Deir al Balá fue elegida como el único lugar en Gaza para llevar a cabo las elecciones, dado que se considera la zona menos afectada por la reciente ofensiva militar israelí. El presidente de la Comisión Central Electoral, Rami Hamdalá, destacó que la realización de estas elecciones es un símbolo de la unidad de los territorios palestinos, a pesar de las complejas circunstancias que enfrentan. En total, aproximadamente 1,3 millones de palestinos estaban habilitados para votar, de los cuales 70.000 correspondían a Deir al Balá, donde los colegios electorales abrieron a las 7:00 y cerraron a las 17:00.
Las elecciones de este sábado permitieron elegir 183 gobiernos municipales, con la participación de 321 listas que incluyen un total de 3.773 candidatos a concejales y 1.358 aspirantes a los consejos municipales. Este proceso electoral se da en un contexto en el que las elecciones presidenciales y legislativas han sido aplazadas en múltiples ocasiones, generando incertidumbre sobre la legitimidad del mandato de Mahmud Abbas, presidente de la Autoridad Palestina.

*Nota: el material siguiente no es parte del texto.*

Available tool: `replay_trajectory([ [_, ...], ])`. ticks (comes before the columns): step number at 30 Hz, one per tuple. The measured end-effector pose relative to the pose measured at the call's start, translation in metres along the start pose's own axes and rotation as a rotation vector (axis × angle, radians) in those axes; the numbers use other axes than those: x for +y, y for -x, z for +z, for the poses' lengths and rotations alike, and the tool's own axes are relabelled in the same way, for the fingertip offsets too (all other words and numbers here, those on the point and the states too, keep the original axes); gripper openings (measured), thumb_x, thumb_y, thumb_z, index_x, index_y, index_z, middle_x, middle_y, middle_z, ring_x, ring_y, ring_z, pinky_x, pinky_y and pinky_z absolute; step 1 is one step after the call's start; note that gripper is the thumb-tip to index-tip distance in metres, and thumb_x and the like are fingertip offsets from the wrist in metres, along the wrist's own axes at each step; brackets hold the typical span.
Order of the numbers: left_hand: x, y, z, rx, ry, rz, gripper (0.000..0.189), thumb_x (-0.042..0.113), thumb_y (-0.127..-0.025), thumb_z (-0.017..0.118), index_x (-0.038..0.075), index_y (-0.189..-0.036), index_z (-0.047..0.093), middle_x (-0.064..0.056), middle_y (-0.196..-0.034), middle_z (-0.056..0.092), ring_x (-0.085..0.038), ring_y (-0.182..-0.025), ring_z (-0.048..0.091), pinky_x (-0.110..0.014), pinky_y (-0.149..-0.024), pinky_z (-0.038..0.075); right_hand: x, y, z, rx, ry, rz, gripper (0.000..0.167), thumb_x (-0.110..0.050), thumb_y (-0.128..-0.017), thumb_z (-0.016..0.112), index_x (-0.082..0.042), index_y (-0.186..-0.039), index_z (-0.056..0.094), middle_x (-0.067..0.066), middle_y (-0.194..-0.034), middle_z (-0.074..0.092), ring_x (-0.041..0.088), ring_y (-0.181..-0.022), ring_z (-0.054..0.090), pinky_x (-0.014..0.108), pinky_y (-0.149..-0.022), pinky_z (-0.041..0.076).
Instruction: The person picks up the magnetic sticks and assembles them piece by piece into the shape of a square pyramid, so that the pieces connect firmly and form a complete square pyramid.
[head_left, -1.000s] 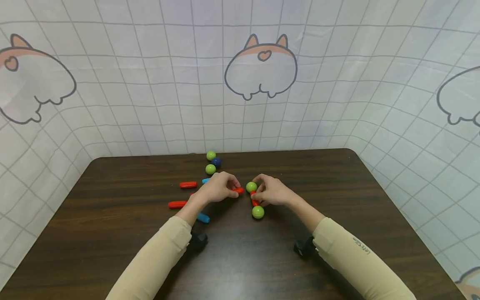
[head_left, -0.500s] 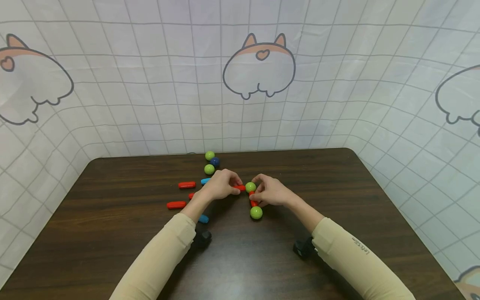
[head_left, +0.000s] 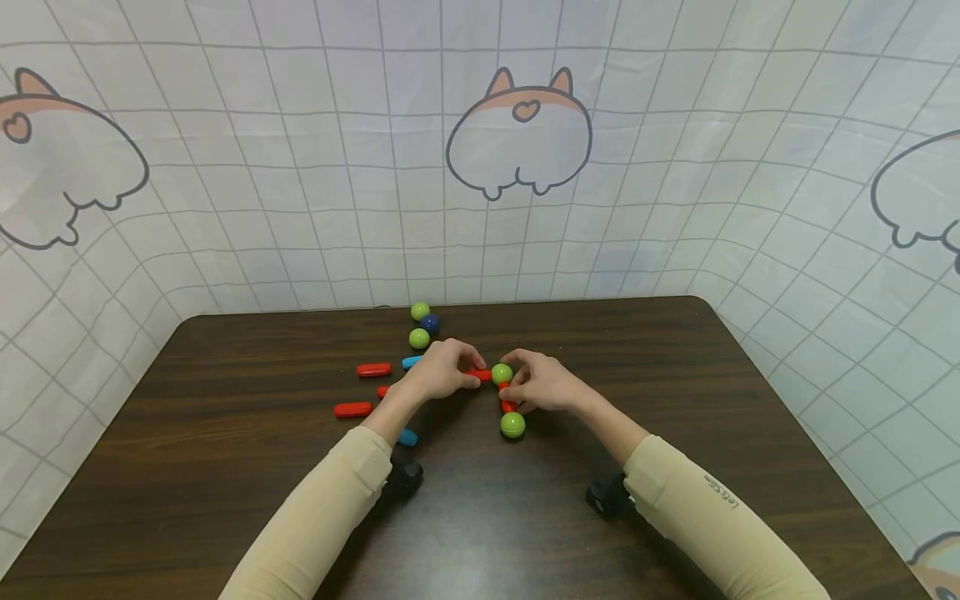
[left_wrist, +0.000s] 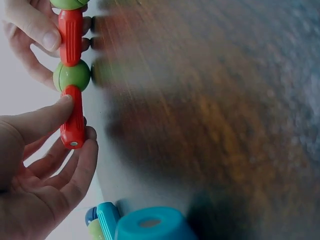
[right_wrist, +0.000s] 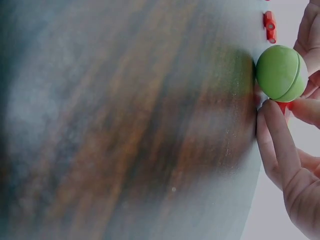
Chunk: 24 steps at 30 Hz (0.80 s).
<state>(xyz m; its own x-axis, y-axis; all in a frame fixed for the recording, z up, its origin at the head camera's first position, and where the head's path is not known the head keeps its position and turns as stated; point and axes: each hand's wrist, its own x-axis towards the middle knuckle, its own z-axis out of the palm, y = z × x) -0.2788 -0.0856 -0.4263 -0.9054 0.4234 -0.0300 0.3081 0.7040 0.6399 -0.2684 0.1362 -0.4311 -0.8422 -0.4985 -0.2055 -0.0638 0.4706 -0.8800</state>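
Observation:
My left hand point(head_left: 441, 369) pinches a ridged red rod point(left_wrist: 73, 120) between thumb and fingers. That rod's right end meets a green ball point(head_left: 502, 373) farther from me; its other end shows a small round metal face in the left wrist view. My right hand point(head_left: 547, 383) grips a second red rod point(left_wrist: 70, 37), which links this ball to another green ball point(head_left: 513, 425) on the near side. Together the pieces form a corner shape close over the table. In the right wrist view the near ball point(right_wrist: 280, 72), with a seam around it, covers most of the right rod.
On the dark wooden table point(head_left: 247, 483), two green balls point(head_left: 419, 338) and a navy ball point(head_left: 430, 324) sit near the back edge. Left of my left hand lie several red rods point(head_left: 374, 369) and two blue rods point(head_left: 407, 437), partly behind that forearm. A patterned white curtain point(head_left: 315, 167) surrounds the table.
My left hand has moved slightly right and away from me, bringing its red rod from a small gap up against the far green ball. The right hand keeps its hold almost unmoved.

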Motion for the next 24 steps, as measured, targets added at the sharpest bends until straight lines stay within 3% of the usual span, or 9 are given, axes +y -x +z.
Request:
replay_trajectory([
  [15,-0.004,0.002,-0.004,0.019,0.003,0.000,0.020,0.011,-0.091,0.081,0.009,-0.110,0.076,-0.003,-0.107,0.072,-0.022,-0.101,0.066,-0.038,-0.087,0.055,0.000,-0.002,-0.001,-0.002,0.000,0.003,0.057,-0.006,-0.095,0.073,0.002,-0.144,0.046,0.015,-0.097,0.067,0.025,-0.079,0.071,0.038,-0.072,0.061],
  [24,-0.009,0.008,-0.011,0.045,0.091,0.001,0.022,0.010,-0.093,0.078,0.003,-0.114,0.074,-0.002,-0.100,0.071,-0.018,-0.091,0.066,-0.037,-0.081,0.056,0.000,-0.001,-0.001,-0.006,-0.023,0.007,0.057,-0.005,-0.095,0.073,0.002,-0.144,0.045,0.017,-0.099,0.066,0.026,-0.079,0.072,0.038,-0.073,0.061],
])
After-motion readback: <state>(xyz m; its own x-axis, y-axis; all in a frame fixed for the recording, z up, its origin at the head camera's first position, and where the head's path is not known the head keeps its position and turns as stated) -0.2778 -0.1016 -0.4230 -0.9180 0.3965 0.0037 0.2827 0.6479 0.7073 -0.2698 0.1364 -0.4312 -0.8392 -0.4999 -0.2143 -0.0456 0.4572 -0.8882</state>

Desde el año 2006, Gaza no había experimentado elecciones, ya que Hamás optó por realizar nombramientos administrativos en el territorio bajo su control. En Cisjordania sí ha habido elecciones locales en años anteriores (2012, 2017 y 2022), pero la falta de comicios en Gaza ha reforzado la percepción de un sistema político fragmentado y debilitado. Esta situación ha suscitado dudas sobre la representatividad de los líderes actuales, en un entorno donde la falta de elecciones ha llevado a cambios legislativos que dependen exclusivamente del presidente Abbas.

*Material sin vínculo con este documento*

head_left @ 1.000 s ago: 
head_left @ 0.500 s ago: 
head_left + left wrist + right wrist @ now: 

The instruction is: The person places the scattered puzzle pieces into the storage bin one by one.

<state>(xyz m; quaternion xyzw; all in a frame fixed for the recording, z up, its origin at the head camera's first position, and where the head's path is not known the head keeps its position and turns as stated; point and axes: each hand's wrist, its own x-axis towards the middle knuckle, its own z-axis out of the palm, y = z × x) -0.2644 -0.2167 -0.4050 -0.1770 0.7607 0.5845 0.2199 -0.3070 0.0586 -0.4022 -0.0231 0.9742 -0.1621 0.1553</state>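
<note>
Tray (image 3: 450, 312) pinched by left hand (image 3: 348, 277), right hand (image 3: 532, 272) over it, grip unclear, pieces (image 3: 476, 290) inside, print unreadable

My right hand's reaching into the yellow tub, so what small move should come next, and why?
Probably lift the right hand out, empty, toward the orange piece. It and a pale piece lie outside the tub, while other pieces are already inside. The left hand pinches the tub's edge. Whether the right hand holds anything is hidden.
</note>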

Uno de los aspectos más polémicos de este proceso electoral ha sido la exigencia de que todos los candidatos firmen un compromiso con el programa político de la Organización para la Liberación de Palestina (OLP), lo que limita la participación de facciones como Hamás y Yihad Islámica. Esta medida ha sido interpretada como un obstáculo para la inclusión de diversas voces en el sistema electoral, lo que podría tener repercusiones en la representatividad y la legitimidad del nuevo consejo municipal que se forme a partir de estos comicios. Así, las elecciones de este sábado no solo marcan un momento crucial en la política palestina, sino que también plantean interrogantes sobre el futuro del sistema democrático en la región.